__TASK REQUIREMENTS__: Output every line of the material exactly, omitting images.

__SOURCE DATA__:
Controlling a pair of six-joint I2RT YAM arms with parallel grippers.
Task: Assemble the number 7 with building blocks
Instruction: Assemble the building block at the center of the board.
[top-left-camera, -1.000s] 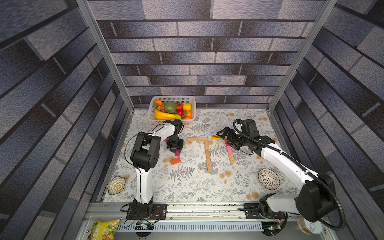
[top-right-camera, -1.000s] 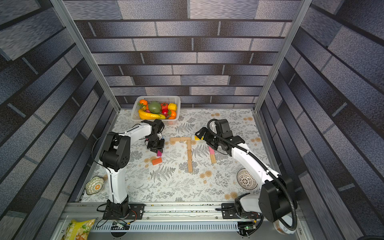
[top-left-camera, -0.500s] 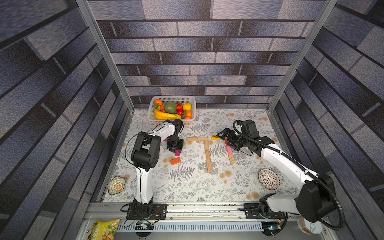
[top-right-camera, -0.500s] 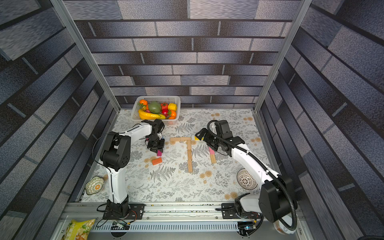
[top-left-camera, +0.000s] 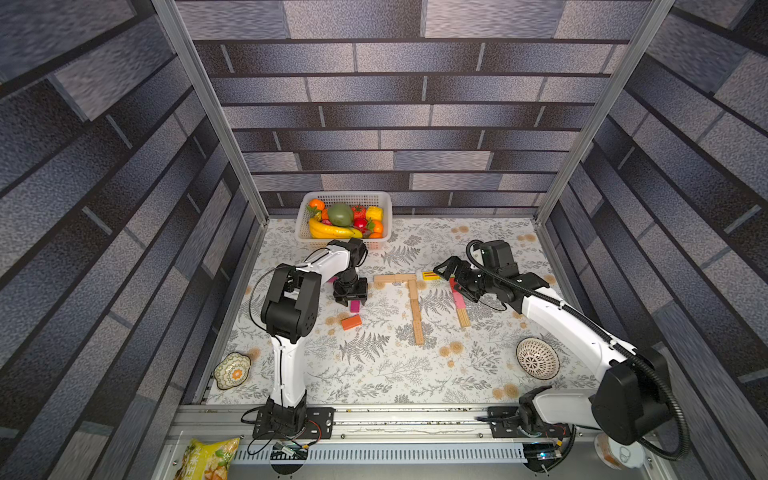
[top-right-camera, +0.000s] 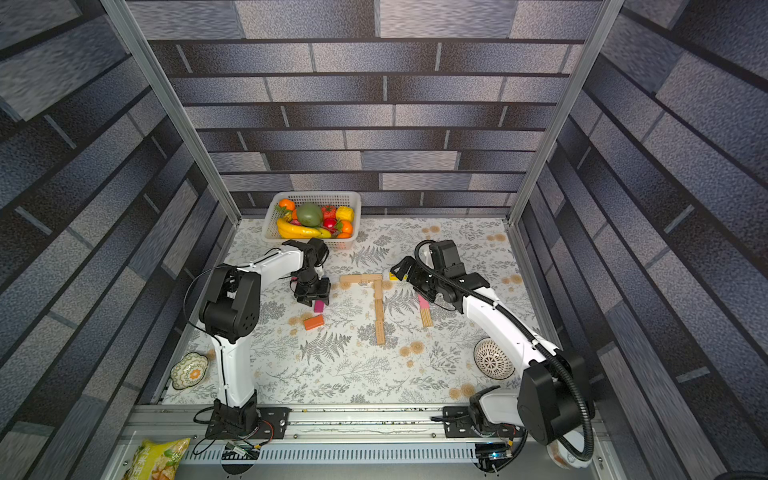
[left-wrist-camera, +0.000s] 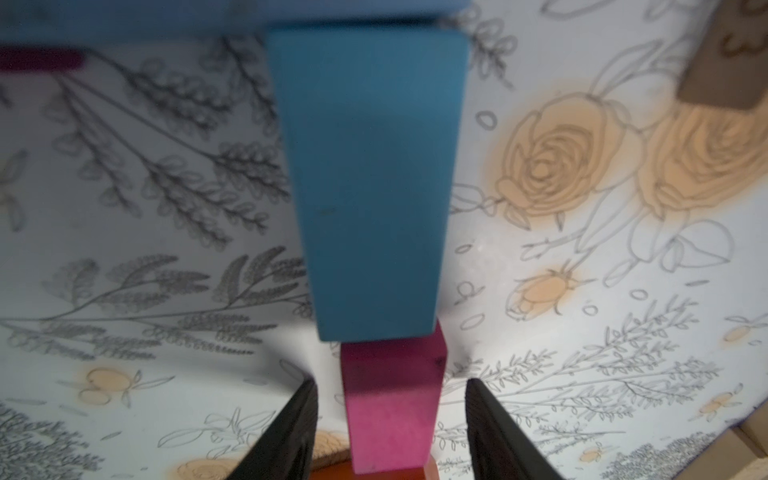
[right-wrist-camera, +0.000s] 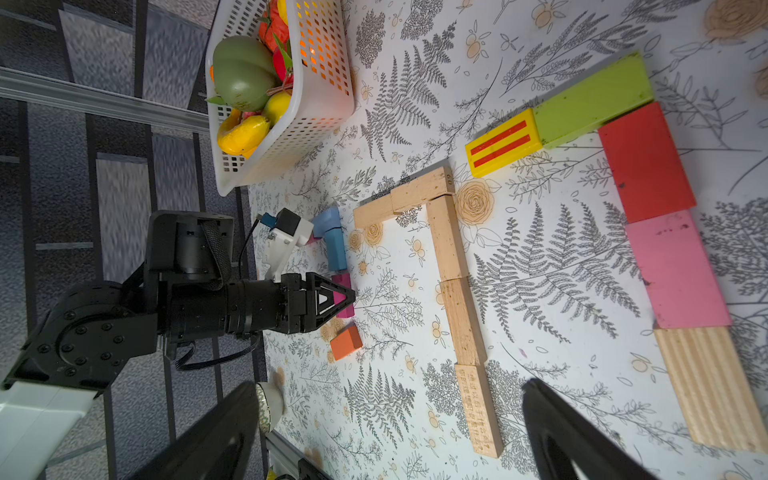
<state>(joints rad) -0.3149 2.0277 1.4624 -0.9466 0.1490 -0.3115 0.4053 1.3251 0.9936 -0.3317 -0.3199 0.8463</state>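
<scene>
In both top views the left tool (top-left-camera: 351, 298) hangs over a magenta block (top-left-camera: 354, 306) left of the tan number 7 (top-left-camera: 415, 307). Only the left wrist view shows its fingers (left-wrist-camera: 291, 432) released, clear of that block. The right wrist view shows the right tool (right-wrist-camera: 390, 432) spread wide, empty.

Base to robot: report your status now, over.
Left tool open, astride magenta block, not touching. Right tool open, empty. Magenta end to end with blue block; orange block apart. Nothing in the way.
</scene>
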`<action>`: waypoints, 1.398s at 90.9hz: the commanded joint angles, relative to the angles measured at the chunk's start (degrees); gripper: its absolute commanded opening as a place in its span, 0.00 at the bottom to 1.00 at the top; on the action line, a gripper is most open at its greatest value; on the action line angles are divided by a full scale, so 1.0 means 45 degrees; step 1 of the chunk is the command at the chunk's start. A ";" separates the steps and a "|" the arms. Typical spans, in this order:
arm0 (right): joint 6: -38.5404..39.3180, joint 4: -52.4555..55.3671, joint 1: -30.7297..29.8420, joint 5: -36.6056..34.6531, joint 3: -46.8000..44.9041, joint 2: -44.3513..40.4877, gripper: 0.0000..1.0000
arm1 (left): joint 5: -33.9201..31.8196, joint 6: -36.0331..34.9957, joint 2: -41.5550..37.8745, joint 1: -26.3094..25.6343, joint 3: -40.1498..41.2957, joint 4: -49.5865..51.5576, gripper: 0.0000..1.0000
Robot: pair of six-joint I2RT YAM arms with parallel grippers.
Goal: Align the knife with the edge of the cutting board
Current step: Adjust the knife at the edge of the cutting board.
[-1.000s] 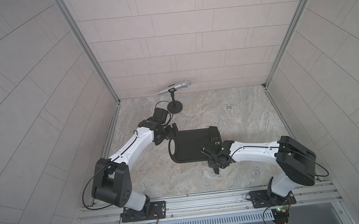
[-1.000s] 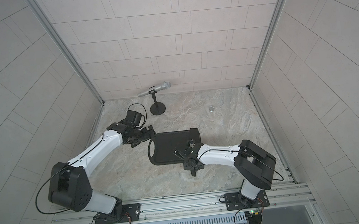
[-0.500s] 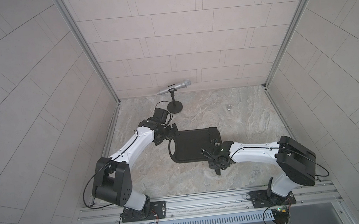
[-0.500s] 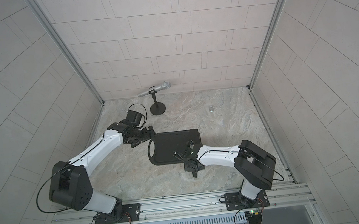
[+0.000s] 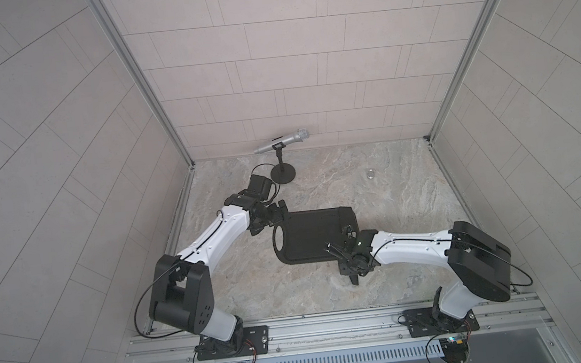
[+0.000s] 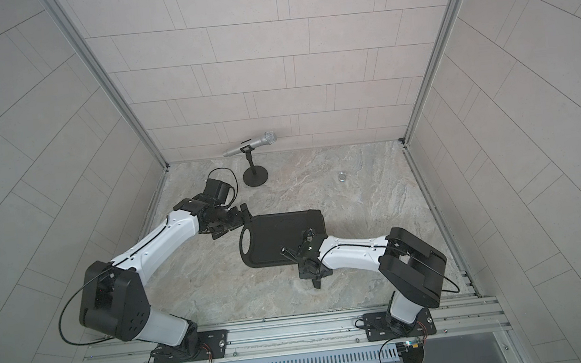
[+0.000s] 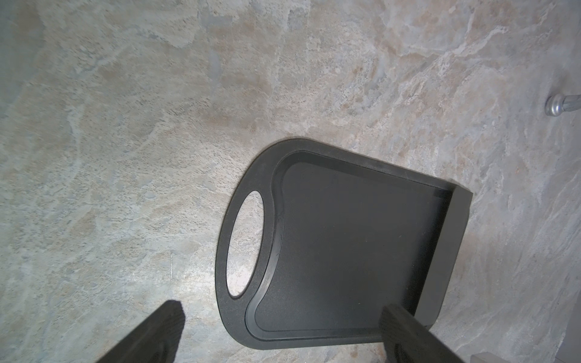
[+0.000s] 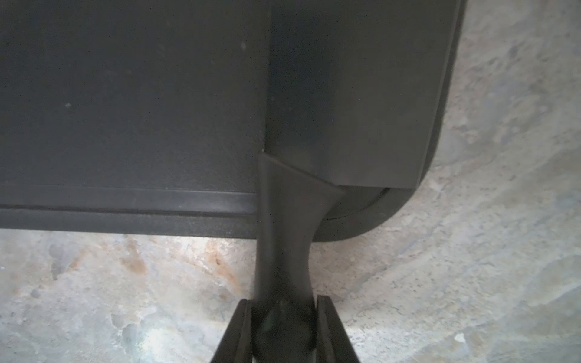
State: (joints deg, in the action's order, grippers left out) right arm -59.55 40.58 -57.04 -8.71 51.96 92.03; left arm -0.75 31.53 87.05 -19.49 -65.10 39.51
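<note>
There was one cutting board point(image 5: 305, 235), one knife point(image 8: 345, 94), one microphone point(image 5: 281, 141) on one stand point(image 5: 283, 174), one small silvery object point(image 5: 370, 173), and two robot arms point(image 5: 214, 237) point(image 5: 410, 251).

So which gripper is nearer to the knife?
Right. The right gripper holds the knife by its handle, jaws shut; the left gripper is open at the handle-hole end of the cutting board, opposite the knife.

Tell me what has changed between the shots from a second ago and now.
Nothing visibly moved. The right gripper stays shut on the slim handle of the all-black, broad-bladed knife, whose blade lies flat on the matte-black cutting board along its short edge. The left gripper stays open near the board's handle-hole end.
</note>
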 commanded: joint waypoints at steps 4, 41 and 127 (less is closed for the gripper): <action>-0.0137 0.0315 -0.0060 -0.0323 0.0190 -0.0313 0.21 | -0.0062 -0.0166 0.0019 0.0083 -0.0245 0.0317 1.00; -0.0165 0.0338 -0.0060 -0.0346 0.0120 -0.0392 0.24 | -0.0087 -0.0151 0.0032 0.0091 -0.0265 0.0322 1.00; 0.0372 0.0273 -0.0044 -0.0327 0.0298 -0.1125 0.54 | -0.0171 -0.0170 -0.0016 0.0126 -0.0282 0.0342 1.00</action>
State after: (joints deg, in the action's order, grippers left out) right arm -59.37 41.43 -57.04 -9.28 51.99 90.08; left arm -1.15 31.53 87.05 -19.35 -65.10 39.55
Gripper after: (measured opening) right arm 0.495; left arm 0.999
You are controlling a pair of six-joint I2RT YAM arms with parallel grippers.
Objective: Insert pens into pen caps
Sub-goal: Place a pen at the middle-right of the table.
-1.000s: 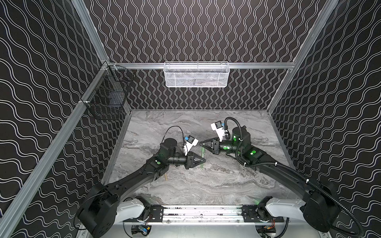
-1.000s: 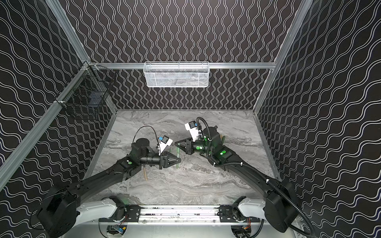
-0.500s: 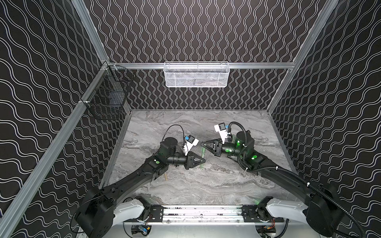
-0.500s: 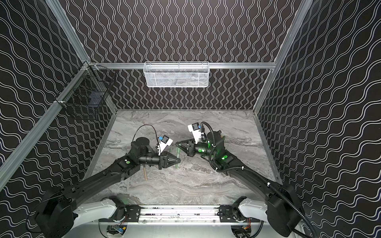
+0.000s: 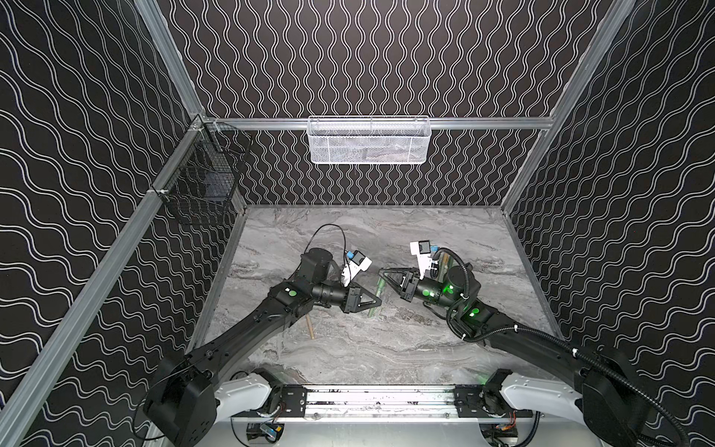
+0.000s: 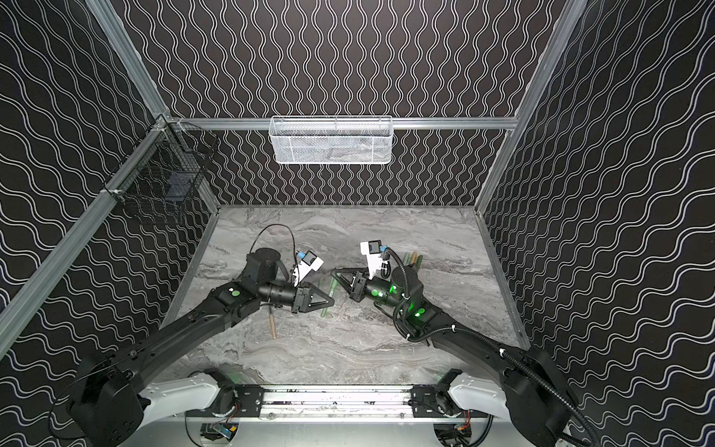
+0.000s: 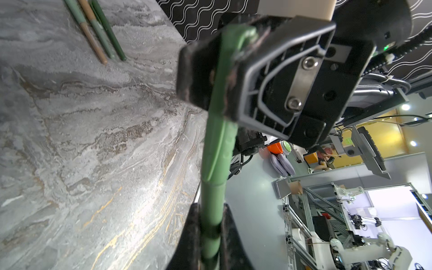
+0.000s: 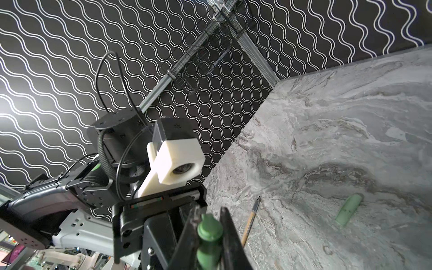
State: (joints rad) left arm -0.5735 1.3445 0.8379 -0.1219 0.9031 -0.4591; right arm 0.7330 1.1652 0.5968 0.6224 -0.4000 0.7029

__RESPONSE AREA__:
Controlling a pair of six-joint I2RT YAM arms with parallel grippers.
Task: Assemble the number 7 with building blocks
Instruction: Assemble the building block at the center of the board.
[top-left-camera, -1.000s] 
[top-right-camera, -1.000s] 
[top-left-camera, -0.500s] 
[top-right-camera, -0.500s] 
[top-left-camera, +0.000s] 
[top-right-camera, +0.000s] 
[left-wrist-camera, +0.000s] 
[right-wrist-camera, +0.000s] 
<state>(joints rad) -0.3149 2.0277 1.4624 -0.9466 0.1490 -0.3115 0.4053 1.3251 0.9936 -0.3317 -0.3199 0.8463</state>
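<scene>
In both top views the left tool (top-left-camera: 351, 298) hangs over a magenta block (top-left-camera: 354, 306) left of the tan number 7 (top-left-camera: 415, 307). Only the left wrist view shows its fingers (left-wrist-camera: 291, 432) released, clear of that block. The right wrist view shows the right tool (right-wrist-camera: 390, 432) spread wide, empty.

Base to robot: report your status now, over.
Left tool open, astride magenta block, not touching. Right tool open, empty. Magenta end to end with blue block; orange block apart. Nothing in the way.
</scene>
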`<action>`: waypoints, 1.398s at 90.9hz: the commanded joint angles, relative to the angles measured at the chunk's start (degrees); gripper: its absolute commanded opening as a place in its span, 0.00 at the bottom to 1.00 at the top; on the action line, a gripper is most open at its greatest value; on the action line angles are divided by a full scale, so 1.0 means 45 degrees; step 1 of the chunk is the command at the chunk's start. A ";" separates the steps and a "|" the arms. Typical spans, in this order:
arm0 (right): joint 6: -38.5404..39.3180, joint 4: -52.4555..55.3671, joint 1: -30.7297..29.8420, joint 5: -36.6056..34.6531, joint 3: -46.8000..44.9041, joint 2: -44.3513..40.4877, gripper: 0.0000..1.0000
arm1 (left): joint 5: -33.9201..31.8196, joint 6: -36.0331..34.9957, joint 2: -41.5550..37.8745, joint 1: -26.3094..25.6343, joint 3: -40.1498..41.2957, joint 4: -49.5865..51.5576, gripper: 0.0000..1.0000
Robot: pair of six-joint I2RT YAM arms with parallel grippers.
Goal: Align the knife with the edge of the cutting board
Current step: Adjust the knife at the edge of the cutting board.
[-1.000s] 
[-1.000s] 
[-0.500s] 
[-0.500s] 
[+0.000s] 
[+0.000s] 
[+0.000s] 
[+0.000s] 
State: (joints deg, in the action's order, grippers left out) right arm -59.55 40.58 -57.04 -8.71 51.96 92.03; left arm -0.75 31.53 87.05 -19.49 -65.10 39.51
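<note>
There was one cutting board point(image 5: 305, 235), one knife point(image 8: 345, 94), one microphone point(image 5: 281, 141) on one stand point(image 5: 283, 174), one small silvery object point(image 5: 370, 173), and two robot arms point(image 5: 214, 237) point(image 5: 410, 251).

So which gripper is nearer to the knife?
Right. The right gripper holds the knife by its handle, jaws shut; the left gripper is open at the handle-hole end of the cutting board, opposite the knife.

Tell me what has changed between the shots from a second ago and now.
Nothing visibly moved. The right gripper stays shut on the slim handle of the all-black, broad-bladed knife, whose blade lies flat on the matte-black cutting board along its short edge. The left gripper stays open near the board's handle-hole end.
</note>
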 commanded: joint waypoints at steps 4, 41 and 127 (less is closed for the gripper): <action>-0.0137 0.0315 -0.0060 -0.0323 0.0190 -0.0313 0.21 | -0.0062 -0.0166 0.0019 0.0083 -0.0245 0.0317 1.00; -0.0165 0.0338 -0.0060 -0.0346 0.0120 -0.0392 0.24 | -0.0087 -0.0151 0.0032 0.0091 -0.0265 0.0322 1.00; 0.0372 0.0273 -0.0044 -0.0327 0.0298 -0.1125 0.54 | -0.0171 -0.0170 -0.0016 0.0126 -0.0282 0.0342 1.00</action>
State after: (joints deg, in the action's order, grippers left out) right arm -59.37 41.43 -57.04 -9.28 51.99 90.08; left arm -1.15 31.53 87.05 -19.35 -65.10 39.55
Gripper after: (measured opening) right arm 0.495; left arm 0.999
You are controlling a pair of six-joint I2RT YAM arms with parallel grippers.
Objective: Insert pens into pen caps
Sub-goal: Place a pen at the middle-right of the table.
-1.000s: 
-1.000s: 
-0.500s: 
-0.500s: 
+0.000s: 
+0.000s: 
+0.000s: 
+0.000s: 
State: (joints rad) left arm -0.5735 1.3445 0.8379 -0.1219 0.9031 -0.4591; right arm 0.7330 1.1652 0.5968 0.6224 -0.4000 0.7029

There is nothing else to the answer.